--- Exercise goal ---
Only one stretch of the material below is wanted: everything from the line containing "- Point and" down to the line containing "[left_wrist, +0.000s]", both ends included. Repeat it exactly and skip the pictures.

--- Dataset content ---

◇ ◇ ◇ ◇

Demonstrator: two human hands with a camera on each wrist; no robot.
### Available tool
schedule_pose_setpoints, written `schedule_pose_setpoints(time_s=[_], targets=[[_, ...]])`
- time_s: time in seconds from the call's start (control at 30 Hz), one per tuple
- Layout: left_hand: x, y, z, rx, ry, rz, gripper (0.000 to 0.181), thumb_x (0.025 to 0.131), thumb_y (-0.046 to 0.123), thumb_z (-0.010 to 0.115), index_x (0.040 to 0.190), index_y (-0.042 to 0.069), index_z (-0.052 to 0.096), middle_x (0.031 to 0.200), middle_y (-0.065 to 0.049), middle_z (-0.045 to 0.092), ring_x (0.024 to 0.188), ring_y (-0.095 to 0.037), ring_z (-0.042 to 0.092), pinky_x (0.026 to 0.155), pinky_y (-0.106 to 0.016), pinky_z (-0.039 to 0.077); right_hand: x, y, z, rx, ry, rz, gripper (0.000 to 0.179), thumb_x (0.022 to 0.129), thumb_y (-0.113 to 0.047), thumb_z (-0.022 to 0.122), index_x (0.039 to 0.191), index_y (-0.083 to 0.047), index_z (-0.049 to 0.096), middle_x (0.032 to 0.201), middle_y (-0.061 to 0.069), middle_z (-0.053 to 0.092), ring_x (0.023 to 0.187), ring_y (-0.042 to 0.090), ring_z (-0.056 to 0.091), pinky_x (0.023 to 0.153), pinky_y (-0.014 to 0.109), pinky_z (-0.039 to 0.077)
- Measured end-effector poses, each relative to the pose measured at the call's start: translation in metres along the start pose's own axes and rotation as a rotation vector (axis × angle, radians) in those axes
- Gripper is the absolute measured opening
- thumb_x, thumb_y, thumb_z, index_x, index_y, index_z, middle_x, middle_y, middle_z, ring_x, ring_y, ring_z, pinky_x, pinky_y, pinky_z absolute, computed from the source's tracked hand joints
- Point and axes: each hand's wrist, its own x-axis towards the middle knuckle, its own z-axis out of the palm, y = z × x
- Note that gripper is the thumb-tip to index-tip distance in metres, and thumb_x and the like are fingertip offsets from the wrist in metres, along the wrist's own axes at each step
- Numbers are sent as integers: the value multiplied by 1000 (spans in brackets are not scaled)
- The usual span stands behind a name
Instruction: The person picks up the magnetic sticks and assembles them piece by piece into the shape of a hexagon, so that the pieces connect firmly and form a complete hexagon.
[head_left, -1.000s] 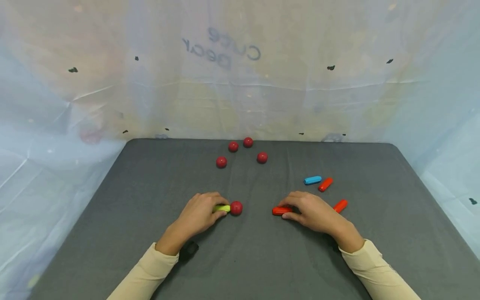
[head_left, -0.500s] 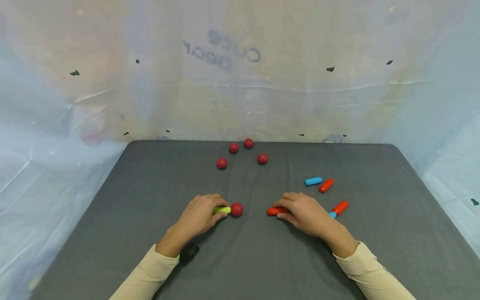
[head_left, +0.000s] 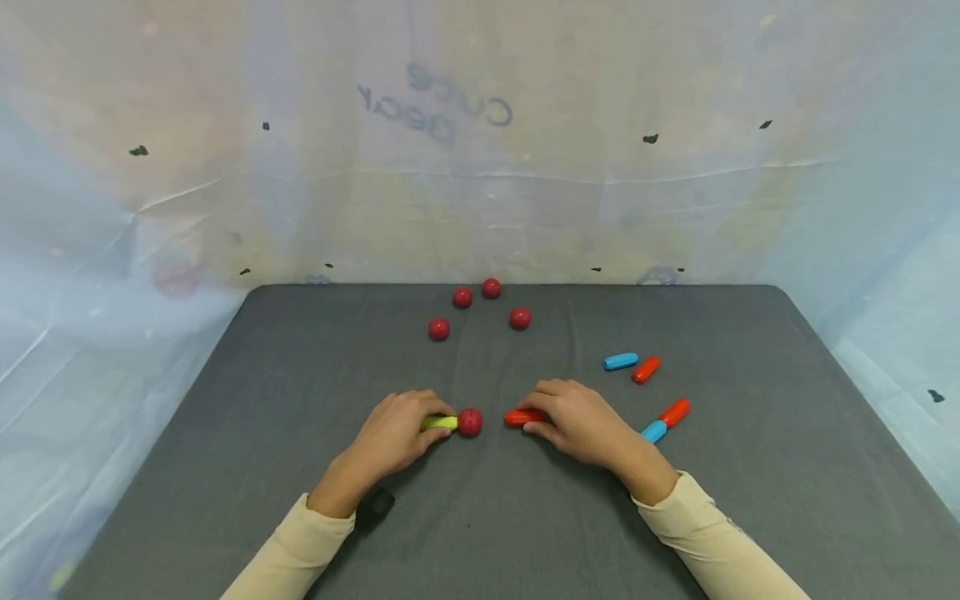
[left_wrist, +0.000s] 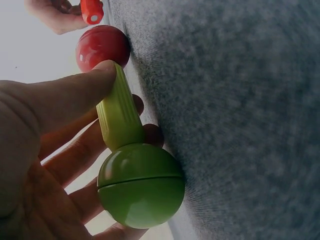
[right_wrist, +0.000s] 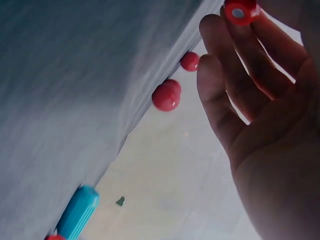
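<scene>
My left hand (head_left: 393, 429) pinches a yellow-green toy rod (left_wrist: 120, 110) between thumb and fingers, low over the grey tabletop. One end of the rod meets a red ball (head_left: 470, 422); a green ball (left_wrist: 142, 185) sits at the other end, hidden under the hand in the head view. To the right, my right hand (head_left: 577, 421) grips a red toy rod (head_left: 519, 417) that points at the red ball, with a small gap between them. A pale round disc shows in that rod's end (right_wrist: 239, 13) in the right wrist view.
Several loose red balls (head_left: 521, 317) lie near the back of the grey table (head_left: 337, 358). At right are a blue rod (head_left: 620, 361) and a red rod (head_left: 647, 369). Another blue rod (head_left: 654, 431) meets a red one (head_left: 676, 412) end to end. A pale sheet (head_left: 562, 208) hangs behind.
My right hand has moved left with the red rod, narrowing the gap to the red ball. The blue rod behind its wrist has come into view. My left hand has stayed nearly still.
</scene>
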Motion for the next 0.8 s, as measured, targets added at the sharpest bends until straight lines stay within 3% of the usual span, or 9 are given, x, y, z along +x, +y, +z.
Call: schedule_pose_setpoints(time_s=[0.4,0.8], targets=[[-2,1,2,-6,8,17,19,79,28,78,97,22,74,89,10,67,81,-9,62,79,-38,49,12,-17,7,-43,38,-72,17,85,-30,74,100,-22,72,87,-9,61,75,9,55,74,31,48],[-2,5,0,14,30,65,20,78,27,80,97,21,75,87,10,66,81,-11,64,77,-38,50,14,-21,8,-66,26,-68,20,85,-32,73,102,-22,72,92,-8,63,81,10,58,77,31,48]])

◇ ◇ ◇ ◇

--- Your solution ---
- Point and axes: each hand's wrist, its own x-axis towards the middle knuckle, its own z-axis out of the palm, y = z × x
- Note that gripper is the thumb-tip to index-tip distance in metres, and thumb_x and the like are fingertip offsets from the wrist in metres, along the wrist's own axes at each step
- Numbers are sent as integers: the value multiplied by 1000 (spans in brackets are not scaled)
- The usual span stands behind a name
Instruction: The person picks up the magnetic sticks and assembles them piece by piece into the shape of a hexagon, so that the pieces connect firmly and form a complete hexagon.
[head_left, -1.000s] 
[head_left, -0.500s] 
[head_left, +0.000s] 
[left_wrist, +0.000s] 

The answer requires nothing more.